I believe that regardless of the industry, the most challenging part is the change management. All of us are more comfortable with doing things in a familiar way and we can sometimes struggle when we need to adopt new paradigms as some are very risk adverse.

However, these are times when we need to be flexible and adopt a smart strategy effectively, like during the COVID-19 pandemic.

Paolo Morelli, CEOAre you happy about the way PM Holding companies are coping with the COVID-19 challenge?

Yes. We have worked hard to build the company culture based on trust, innovation, and communication and I see very clearly now that the results of these efforts and investments.

What have we learnt?

First of all, we now have proof that our processes and internal structure are really effective. In calm periods these processes, rules and procedures may seem unnecessary and too strict, but in times of crisis like COVID-19 pandemic, they turned out to be hugely advantageous. They have allowed us to provide business as usual approach to our clients and ensure smooth transition to the home office for our teams.

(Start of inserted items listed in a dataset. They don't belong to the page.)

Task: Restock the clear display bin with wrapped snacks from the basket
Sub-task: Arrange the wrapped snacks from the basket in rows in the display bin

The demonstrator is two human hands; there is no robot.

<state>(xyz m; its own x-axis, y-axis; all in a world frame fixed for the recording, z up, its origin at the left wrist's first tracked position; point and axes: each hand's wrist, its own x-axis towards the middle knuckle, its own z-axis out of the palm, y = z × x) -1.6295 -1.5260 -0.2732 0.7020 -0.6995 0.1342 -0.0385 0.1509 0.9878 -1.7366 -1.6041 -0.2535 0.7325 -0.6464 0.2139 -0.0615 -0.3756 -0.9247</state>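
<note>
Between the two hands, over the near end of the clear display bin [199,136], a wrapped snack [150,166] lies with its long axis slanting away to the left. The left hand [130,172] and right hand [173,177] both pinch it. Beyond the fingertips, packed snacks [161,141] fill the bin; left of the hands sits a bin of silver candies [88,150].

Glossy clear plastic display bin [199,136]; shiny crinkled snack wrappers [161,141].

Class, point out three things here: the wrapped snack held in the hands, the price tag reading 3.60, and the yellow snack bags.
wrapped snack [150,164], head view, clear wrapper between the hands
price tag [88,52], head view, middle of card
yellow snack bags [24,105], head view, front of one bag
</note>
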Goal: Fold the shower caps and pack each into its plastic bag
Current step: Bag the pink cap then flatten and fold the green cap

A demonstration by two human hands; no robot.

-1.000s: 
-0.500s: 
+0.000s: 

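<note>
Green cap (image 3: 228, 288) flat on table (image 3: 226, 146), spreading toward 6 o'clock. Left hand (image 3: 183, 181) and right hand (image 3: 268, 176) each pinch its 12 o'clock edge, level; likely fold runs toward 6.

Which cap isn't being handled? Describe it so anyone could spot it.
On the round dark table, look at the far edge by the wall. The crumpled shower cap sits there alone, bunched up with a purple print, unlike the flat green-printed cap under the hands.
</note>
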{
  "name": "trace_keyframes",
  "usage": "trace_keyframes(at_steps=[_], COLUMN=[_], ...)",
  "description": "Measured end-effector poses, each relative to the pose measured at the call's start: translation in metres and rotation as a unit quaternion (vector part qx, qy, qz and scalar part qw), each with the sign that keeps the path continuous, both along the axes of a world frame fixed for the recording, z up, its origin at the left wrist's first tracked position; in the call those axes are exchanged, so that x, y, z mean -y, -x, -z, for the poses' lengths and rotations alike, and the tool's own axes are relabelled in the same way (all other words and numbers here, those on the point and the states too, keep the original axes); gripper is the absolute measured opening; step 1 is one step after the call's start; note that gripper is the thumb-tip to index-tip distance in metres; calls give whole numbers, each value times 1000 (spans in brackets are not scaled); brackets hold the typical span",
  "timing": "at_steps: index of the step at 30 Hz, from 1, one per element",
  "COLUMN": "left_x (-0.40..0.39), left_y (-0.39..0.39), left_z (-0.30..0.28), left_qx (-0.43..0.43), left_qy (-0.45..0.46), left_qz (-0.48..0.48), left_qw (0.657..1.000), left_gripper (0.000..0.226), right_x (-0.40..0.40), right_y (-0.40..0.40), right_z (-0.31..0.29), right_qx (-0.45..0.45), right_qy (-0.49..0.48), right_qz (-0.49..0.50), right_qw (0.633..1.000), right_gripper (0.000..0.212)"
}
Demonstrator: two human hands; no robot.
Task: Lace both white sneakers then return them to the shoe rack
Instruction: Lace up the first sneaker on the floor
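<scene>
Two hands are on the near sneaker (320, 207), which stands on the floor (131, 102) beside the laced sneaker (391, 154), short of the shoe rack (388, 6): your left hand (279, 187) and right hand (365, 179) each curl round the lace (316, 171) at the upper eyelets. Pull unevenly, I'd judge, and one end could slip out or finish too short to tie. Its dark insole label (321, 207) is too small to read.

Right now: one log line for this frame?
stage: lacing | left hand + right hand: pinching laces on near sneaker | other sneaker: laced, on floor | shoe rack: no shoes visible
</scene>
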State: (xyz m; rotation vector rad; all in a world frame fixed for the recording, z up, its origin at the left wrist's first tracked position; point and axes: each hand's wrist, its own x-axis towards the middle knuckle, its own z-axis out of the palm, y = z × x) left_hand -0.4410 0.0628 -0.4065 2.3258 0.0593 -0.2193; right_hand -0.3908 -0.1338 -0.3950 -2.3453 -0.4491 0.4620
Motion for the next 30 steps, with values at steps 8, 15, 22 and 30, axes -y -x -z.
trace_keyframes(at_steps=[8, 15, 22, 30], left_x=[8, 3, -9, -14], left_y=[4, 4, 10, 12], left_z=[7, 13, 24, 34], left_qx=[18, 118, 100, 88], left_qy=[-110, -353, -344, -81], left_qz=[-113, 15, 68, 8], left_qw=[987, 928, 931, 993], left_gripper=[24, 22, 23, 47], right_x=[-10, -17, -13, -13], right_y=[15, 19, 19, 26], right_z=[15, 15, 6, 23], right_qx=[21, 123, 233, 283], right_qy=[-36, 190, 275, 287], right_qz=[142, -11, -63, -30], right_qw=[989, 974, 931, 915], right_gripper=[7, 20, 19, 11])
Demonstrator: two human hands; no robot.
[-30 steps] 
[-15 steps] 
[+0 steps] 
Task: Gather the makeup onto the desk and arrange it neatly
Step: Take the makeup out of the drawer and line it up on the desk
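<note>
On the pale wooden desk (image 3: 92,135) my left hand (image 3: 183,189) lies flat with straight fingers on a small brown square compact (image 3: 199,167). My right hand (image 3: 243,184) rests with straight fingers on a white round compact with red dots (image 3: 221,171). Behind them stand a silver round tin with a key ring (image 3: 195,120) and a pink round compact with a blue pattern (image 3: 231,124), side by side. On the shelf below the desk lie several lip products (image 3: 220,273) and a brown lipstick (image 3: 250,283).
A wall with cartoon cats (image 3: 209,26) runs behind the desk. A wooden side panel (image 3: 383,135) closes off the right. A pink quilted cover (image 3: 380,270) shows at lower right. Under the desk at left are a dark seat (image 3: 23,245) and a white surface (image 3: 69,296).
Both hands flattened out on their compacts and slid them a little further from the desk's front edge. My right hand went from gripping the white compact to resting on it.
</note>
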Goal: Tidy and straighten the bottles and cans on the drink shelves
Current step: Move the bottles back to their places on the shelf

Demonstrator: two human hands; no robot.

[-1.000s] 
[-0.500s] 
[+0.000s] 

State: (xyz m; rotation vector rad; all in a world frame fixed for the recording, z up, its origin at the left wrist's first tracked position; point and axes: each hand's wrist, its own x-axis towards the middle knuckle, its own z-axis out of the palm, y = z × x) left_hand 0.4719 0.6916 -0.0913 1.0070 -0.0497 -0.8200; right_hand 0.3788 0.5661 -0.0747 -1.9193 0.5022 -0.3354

Secondly, we have seen the importance of glocal management. Thinking globally and acting locally allows us to have a global strategy and global mindset, and at the same time, consider local events and be as close to our clients and employees as possible.

How can businesses deliver better outcomes in times of a crisis?

There are three tips that I would like to share:

  1. Analyse the company organisation and understand the new risks
  2. Define the risk mitigation plan and do the necessary changes in the company organisation
  3. Identify opportunities that the crisis may give rise to

I also can’t emphasise enough the importance of innovation. Innovation needs to be part of company culture, as this is one of the only ways to find new solutions, take risks and cope with adverse circumstances successfully. I am not talking only about technology here – innovation is a mindset! We need to develop this mindset and bring the younger generation into our businesses, as they are like sponges and take onboard so much information, have open minds and are able to think outside the box.

What do you think will be COVID-19 impact on Life Sciences?

Pre-COVID-19 working from home in our industry was the exception rather than the rule, however, it may be vice versa in the future. I also think there will be much more focus on decentralised clinical trials and further enhancing technology with the buy in both from sponsors and patients.